A number line showing actual vs predicted value with the error gap labelled, illustrating what MSE measures.


How it works

MSE - for regression

MSE (Mean Squared Error): MSE = (1/n) × Σ (predicted - actual)²

For each prediction, compute the difference from the actual value, square it, then average across all examples. Squaring does two things: it makes all errors positive (so over- and under-predictions don’t cancel), and it punishes large errors more than small ones - a $100k error is not just 10× worse than a $10k error, it’s 100× worse in the loss.

Pro: Smooth and differentiable everywhere - the gradient always exists, which is essential for backpropagation (post 1.4). Heavily penalises large outlier errors, so the model is pushed hard to fix its worst predictions.

Con: That same heavy penalty on outliers can be a problem if your data has genuine outliers you don’t care about - a single extreme value can dominate the loss and pull training in the wrong direction.

MAE - a simpler alternative

MAE (Mean Absolute Error): MAE = (1/n) × Σ |predicted - actual|

Instead of squaring the error, take the absolute value. A $100k error is exactly 10× worse than a $10k error - no amplification.

Pro: More robust to outliers than MSE. Each error contributes proportionally, so extreme values don’t dominate training.

Con: Not differentiable at zero. When predicted = actual, the gradient of |x| is undefined - there’s a sharp corner. In practice this is handled with a subgradient, but it makes training less stable than MSE, especially near the minimum.

This is a preview of why differentiability matters - gradient descent (post 1.4) needs a smooth, well-defined gradient at every point to work reliably.

Huber loss - best of both

Huber loss combines MSE and MAE: it behaves like MSE for small errors (smooth, stable gradient) and like MAE for large errors (less sensitive to outliers).

Huber(δ) = 0.5 × error² if |error| ≤ δ, else δ × (|error| - 0.5 × δ)

The threshold δ controls where the switch happens. A common default is δ = 1.

Pro: Gets the stability of MSE near zero and the outlier robustness of MAE. Often a better default than either for regression tasks.

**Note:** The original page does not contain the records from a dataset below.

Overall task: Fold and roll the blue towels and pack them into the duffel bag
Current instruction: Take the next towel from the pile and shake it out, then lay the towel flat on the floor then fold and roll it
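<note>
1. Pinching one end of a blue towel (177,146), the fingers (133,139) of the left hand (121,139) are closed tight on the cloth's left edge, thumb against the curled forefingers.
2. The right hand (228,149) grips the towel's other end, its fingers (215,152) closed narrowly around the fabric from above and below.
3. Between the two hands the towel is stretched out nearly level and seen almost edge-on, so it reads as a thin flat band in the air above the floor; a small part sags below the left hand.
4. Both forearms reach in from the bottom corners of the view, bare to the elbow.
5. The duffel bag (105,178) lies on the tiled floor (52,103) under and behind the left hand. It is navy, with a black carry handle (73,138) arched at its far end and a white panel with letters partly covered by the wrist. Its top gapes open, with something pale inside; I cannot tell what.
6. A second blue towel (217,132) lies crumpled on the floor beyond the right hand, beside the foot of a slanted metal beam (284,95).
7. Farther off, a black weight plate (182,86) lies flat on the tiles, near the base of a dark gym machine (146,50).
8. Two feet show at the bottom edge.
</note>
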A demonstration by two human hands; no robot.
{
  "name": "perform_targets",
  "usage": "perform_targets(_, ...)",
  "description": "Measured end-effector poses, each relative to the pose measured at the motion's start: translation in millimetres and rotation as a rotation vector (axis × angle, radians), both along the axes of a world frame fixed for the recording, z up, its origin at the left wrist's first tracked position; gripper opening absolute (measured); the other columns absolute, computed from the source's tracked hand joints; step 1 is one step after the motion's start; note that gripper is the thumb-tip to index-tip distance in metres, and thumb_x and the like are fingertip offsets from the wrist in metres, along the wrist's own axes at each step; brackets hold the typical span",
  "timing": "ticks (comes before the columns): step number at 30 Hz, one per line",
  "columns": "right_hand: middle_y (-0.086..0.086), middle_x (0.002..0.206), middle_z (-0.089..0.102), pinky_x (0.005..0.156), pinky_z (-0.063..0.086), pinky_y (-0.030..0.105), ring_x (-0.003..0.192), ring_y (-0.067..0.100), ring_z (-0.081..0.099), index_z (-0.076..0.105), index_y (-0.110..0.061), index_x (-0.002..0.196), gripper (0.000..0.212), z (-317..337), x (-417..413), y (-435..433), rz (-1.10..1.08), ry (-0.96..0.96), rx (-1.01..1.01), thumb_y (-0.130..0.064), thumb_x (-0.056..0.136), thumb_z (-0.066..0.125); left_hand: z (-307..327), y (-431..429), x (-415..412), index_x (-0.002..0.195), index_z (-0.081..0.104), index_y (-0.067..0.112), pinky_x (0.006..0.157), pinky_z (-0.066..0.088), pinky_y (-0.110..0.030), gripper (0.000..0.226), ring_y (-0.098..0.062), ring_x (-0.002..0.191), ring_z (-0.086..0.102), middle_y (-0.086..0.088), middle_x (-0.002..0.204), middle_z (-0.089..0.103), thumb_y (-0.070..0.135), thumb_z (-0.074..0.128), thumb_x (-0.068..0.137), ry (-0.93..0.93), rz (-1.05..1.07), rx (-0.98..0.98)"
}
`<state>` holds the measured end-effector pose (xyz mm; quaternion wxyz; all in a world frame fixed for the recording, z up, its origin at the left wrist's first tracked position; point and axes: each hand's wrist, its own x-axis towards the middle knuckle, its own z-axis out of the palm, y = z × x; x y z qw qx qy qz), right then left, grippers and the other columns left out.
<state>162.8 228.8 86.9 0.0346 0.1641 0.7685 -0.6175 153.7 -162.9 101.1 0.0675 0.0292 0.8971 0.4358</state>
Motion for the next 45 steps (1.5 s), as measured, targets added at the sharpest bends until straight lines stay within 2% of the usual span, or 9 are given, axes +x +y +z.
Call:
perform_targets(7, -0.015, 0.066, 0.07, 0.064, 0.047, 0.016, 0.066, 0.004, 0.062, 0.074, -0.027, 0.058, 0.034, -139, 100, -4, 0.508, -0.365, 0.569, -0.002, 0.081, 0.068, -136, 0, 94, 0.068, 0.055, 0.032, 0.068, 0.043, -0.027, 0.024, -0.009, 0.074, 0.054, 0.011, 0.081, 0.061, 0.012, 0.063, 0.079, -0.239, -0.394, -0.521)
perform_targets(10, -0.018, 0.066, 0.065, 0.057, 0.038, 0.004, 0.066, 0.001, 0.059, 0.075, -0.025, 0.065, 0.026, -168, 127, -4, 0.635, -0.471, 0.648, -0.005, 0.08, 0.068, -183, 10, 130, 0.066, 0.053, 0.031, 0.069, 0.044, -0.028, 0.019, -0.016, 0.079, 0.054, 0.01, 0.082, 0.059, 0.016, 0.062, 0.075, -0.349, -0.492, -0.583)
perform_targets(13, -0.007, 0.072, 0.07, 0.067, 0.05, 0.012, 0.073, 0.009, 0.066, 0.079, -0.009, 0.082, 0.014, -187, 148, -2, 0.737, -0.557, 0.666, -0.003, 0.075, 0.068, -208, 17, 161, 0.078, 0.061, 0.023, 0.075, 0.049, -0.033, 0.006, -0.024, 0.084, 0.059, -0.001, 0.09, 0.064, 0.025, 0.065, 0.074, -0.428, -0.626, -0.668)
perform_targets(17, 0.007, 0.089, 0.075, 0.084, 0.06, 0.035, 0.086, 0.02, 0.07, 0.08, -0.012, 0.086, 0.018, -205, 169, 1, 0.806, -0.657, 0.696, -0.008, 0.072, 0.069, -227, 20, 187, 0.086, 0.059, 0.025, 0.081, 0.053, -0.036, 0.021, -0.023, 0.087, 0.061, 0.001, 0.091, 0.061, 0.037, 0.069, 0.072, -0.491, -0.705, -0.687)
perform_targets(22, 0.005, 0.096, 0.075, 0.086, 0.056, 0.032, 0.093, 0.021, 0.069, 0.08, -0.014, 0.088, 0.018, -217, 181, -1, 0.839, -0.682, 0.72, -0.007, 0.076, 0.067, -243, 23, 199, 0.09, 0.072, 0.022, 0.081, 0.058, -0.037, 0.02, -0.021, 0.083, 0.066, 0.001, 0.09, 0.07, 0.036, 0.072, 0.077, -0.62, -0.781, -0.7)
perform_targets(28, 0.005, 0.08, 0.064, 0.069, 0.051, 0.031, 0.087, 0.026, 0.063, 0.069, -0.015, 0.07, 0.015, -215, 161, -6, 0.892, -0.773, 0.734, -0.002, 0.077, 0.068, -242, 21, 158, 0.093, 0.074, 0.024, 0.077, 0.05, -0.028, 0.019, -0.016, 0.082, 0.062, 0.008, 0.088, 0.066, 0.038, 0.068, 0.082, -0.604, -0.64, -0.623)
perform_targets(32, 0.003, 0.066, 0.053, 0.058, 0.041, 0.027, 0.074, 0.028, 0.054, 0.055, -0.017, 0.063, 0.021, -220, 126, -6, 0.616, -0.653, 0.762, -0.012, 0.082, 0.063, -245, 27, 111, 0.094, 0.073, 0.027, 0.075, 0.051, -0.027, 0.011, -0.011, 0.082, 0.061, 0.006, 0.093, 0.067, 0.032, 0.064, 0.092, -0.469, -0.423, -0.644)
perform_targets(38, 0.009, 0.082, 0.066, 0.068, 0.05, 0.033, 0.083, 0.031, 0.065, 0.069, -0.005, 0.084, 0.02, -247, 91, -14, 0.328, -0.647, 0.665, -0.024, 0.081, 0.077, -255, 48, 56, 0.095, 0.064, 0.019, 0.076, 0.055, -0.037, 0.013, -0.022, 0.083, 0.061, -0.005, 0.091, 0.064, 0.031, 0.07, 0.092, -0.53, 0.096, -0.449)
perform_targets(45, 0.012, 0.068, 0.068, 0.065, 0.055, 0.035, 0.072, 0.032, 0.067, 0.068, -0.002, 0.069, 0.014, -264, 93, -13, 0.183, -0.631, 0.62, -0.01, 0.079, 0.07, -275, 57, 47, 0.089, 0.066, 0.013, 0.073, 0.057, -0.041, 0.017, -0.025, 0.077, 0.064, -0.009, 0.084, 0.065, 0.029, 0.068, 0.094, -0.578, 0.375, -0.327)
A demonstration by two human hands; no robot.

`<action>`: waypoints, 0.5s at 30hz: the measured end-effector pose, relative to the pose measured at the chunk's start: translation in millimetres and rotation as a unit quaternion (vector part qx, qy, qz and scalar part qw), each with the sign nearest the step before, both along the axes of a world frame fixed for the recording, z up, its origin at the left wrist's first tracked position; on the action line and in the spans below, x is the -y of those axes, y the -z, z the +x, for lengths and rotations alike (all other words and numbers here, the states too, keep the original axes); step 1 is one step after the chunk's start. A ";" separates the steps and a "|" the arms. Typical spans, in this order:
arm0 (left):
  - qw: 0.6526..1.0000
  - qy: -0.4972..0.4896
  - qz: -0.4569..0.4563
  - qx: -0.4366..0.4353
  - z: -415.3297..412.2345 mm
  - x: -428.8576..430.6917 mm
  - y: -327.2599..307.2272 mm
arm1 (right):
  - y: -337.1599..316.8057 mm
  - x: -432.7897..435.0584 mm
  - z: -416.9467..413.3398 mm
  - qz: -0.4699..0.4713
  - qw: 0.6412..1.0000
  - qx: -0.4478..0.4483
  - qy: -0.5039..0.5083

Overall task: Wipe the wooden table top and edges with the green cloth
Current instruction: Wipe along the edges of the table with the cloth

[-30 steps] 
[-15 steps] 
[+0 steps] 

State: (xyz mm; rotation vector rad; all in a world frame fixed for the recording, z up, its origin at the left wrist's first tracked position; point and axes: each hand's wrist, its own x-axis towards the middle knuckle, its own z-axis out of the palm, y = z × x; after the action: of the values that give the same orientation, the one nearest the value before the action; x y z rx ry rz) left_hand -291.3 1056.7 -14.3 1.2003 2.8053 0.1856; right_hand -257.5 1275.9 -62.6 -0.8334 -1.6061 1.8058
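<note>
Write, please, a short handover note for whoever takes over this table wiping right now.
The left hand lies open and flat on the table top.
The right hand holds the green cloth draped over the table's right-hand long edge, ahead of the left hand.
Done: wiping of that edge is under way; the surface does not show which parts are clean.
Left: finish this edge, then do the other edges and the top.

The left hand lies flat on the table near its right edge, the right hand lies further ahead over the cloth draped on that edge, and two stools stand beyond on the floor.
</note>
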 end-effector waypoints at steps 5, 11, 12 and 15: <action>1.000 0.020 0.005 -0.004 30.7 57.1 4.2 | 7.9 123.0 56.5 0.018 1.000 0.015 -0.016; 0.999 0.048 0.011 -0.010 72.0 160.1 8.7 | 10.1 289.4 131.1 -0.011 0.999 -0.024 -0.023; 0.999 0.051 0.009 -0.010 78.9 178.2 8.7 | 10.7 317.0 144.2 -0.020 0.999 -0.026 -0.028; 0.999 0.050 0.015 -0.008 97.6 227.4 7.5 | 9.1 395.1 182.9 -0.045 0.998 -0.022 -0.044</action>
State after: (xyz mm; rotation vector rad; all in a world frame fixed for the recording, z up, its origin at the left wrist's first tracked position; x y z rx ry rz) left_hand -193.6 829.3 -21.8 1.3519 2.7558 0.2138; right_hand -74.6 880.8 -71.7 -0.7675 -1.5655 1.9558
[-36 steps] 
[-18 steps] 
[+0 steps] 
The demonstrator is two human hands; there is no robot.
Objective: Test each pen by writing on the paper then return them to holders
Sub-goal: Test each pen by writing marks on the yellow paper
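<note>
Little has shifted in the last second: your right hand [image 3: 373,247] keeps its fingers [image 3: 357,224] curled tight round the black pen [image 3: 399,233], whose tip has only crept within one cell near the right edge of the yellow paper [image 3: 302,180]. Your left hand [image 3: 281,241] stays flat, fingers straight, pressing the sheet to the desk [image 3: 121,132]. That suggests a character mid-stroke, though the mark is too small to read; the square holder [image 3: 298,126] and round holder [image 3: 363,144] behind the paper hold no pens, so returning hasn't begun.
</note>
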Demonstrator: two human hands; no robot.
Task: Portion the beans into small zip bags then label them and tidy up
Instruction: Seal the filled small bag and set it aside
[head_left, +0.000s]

Con: One extra hyperparameter (δ) to tune. In practice the default works well enough that this is rarely an issue.

Cross-entropy - for classification

Cross-entropy loss is used when you’re predicting a category.

Before computing the loss, the network outputs a score for each class. A softmax function converts those scores into probabilities that sum to 1. Cross-entropy then measures how far that predicted probability distribution is from the true one (where the correct class has probability 1 and everything else has 0).

Cross-entropy = -log(predicted probability of the correct class)

The key insight is the -log. If the model assigns 0.9 probability to the right class, loss = -log(0.9) ≈ 0.1 - low, good. If it assigns 0.01 probability, loss = -log(0.01) ≈ 4.6 - very high. The log heavily penalises confident wrong answers.

Think of it like a confidence penalty: being unsure costs you a little, being confidently wrong costs you a lot.

Binary cross-entropy is the two-class version (spam/not-spam). Categorical cross-entropy handles more than two classes (cat/dog/bird).

Pro: Directly optimises for confident correct predictions. Differentiable everywhere (no sharp corners). Works naturally with softmax outputs.

Con: Sensitive to class imbalance - if 99% of your data is one class, the model can get low loss by always predicting that class while being useless on the rare class. Needs techniques like class weighting to handle this.

The plot below shows the loss for three scenarios - confident and correct, uncertain, and confident and wrong:

Cross-entropy loss for three scenarios: confident and correct (0.04), uncertain (1.10), confident and wrong (4.56). Being confidently wrong is ~100x worse than being confidently right.

Summary

LossTaskFormulaProCon
MSERegressionmean((ŷ - y)²)Smooth gradient, penalises large errorsSensitive to outliers
MAERegressionmean(|ŷ - y|)Robust to outliersNot differentiable at zero
HuberRegressionMSE near 0, MAE far from 0Best of MSE + MAEExtra hyperparameter δ
Cross-entropyClassification (multi-class)-log(p_correct)Optimises confidence, smoothSensitive to class imbalance
Binary cross-entropyClassification (2 classes)-log(p) - log(1-p)Same as above, simplerSame as above

Why the choice of loss function matters

The loss function is the signal the network learns from. If you pick the wrong one, the network optimises for the wrong thing.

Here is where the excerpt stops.